◆ **WHAT YOU HAVE TO DO**:
Return the listing verbatim, images left out.

#####

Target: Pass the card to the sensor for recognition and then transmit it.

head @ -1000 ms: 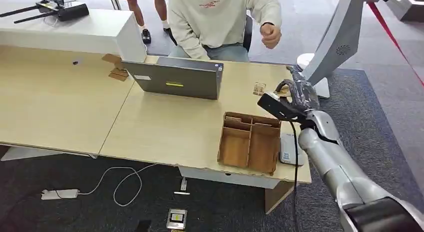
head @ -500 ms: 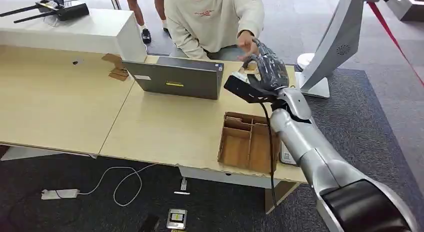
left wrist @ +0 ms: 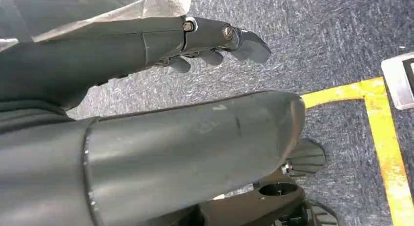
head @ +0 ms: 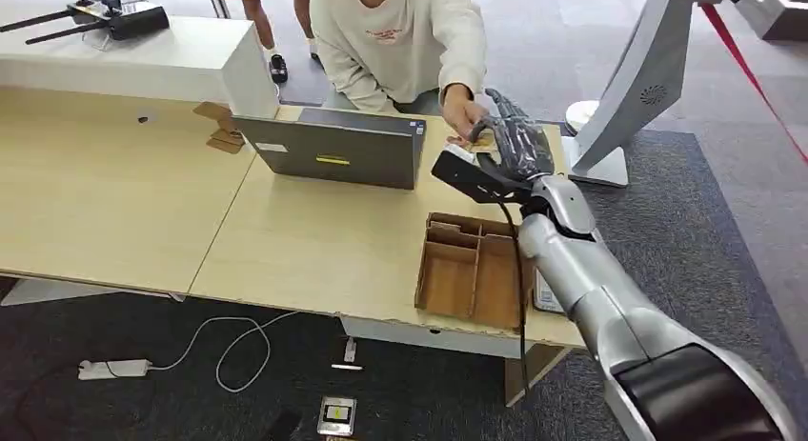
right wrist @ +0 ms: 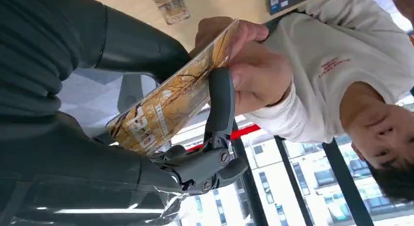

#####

◆ **EXERCISE SOLUTION**:
Target: Pass the card to the sensor for recognition and then transmit it.

head @ -1000 ms: 
head @ -500 ms: 
left wrist @ +0 ms: 
head @ +0 ms: 
right wrist @ +0 ms: 

The output is complete as it stands.